Write out, word for word, the part of the listing below that opens with the line containing "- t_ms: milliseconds" and closes with the line containing "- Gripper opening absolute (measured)", keeping both of those lines and adding no others.

::::

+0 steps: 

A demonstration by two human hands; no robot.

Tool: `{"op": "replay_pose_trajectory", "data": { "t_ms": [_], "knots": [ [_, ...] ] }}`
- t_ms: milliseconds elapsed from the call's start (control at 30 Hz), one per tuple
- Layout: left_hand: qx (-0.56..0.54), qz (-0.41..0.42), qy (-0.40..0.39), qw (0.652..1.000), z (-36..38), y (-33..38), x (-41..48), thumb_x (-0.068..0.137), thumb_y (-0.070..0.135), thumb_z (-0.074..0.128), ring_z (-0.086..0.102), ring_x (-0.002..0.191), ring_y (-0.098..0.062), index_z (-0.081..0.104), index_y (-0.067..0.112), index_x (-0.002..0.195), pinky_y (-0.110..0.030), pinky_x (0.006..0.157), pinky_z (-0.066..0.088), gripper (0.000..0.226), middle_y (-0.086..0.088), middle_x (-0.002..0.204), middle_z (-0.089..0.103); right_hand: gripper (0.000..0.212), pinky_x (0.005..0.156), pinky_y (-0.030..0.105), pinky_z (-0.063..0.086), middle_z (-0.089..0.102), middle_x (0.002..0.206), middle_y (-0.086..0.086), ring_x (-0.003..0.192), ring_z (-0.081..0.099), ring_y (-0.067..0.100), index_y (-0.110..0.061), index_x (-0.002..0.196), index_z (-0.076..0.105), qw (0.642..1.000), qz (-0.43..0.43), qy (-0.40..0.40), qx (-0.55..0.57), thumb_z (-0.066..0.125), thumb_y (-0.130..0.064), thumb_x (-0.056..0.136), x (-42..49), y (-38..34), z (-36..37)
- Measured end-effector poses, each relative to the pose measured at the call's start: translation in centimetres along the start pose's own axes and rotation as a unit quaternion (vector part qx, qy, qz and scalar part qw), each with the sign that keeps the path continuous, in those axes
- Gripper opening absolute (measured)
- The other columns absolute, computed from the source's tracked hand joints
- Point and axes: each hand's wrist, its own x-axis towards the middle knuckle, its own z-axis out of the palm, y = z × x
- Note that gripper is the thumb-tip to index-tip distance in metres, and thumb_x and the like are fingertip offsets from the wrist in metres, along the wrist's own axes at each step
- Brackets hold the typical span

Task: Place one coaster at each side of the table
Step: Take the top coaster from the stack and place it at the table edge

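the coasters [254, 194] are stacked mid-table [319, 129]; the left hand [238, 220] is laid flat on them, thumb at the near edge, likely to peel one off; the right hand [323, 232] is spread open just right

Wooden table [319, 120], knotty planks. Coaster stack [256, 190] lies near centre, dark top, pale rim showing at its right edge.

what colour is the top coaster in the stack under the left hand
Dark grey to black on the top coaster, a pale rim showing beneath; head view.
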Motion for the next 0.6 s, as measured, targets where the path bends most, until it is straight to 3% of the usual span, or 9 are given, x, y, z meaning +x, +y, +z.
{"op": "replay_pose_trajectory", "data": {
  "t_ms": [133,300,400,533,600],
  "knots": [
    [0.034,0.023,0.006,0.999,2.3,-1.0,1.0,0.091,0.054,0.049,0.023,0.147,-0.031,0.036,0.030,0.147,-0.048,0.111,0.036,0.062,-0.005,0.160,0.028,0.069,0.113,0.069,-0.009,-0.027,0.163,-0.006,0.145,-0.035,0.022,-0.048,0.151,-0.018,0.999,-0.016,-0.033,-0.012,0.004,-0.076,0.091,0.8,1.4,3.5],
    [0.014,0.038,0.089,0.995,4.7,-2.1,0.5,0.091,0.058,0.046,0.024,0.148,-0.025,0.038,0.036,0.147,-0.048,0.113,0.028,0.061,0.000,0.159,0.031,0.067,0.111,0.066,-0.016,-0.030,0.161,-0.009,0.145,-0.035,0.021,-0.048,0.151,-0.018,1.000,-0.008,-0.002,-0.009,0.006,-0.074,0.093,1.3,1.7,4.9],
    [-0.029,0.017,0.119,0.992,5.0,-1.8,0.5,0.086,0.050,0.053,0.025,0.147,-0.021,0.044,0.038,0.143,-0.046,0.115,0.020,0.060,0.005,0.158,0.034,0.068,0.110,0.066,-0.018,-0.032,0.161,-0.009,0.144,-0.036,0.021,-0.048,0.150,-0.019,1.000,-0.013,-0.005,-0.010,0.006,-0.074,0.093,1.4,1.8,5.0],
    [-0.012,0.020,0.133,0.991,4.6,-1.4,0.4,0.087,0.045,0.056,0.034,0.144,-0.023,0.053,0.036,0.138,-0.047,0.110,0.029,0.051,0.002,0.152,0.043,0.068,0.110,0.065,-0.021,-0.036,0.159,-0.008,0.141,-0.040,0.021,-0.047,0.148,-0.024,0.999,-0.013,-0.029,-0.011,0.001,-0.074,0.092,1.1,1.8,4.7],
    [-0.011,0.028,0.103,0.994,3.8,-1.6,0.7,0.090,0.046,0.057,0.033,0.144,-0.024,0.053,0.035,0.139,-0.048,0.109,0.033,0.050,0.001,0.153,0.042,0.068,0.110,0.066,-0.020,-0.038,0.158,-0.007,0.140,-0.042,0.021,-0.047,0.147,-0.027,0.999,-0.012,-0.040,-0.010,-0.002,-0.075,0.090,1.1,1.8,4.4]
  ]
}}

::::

#### Answer
- t_ms: milliseconds elapsed from the call's start (control at 30 Hz), one per tuple
- Layout: left_hand: qx (-0.56..0.54), qz (-0.41..0.42), qy (-0.40..0.39), qw (0.652..1.000), z (-36..38), y (-33..38), x (-41..48), thumb_x (-0.068..0.137), thumb_y (-0.070..0.135), thumb_z (-0.074..0.128), ring_z (-0.086..0.102), ring_x (-0.002..0.191), ring_y (-0.098..0.062), index_z (-0.081..0.104), index_y (-0.067..0.112), index_x (-0.002..0.195), pinky_y (-0.110..0.030), pinky_x (0.006..0.157), pinky_z (-0.066..0.088), gripper (0.000..0.226), middle_y (-0.086..0.088), middle_x (-0.002..0.204), middle_z (-0.089..0.103); right_hand: gripper (0.000..0.212), pinky_x (0.005..0.156), pinky_y (-0.030..0.105), pinky_z (-0.063..0.086), middle_z (-0.089..0.102), middle_x (0.002..0.206), middle_y (-0.086..0.086), ring_x (-0.003..0.192), ring_z (-0.081..0.099), ring_y (-0.067..0.100), index_y (-0.110..0.061), index_x (-0.002..0.196), index_z (-0.076..0.105), qw (0.642..1.000), qz (-0.43..0.43), qy (-0.40..0.40), qx (-0.55..0.57), thumb_z (-0.066..0.125), thumb_y (-0.130..0.064), thumb_x (-0.056..0.136), x (-42..49), y (-38..34), z (-36..37)
- Measured end-effector poses, each relative to the pose measured at the call's start: translation in centimetres along the start pose's own axes and rotation as a unit quaternion (vector part qx, qy, qz and scalar part qw), each with the sign that keeps the path continuous, in those axes
- Gripper opening absolute (measured)

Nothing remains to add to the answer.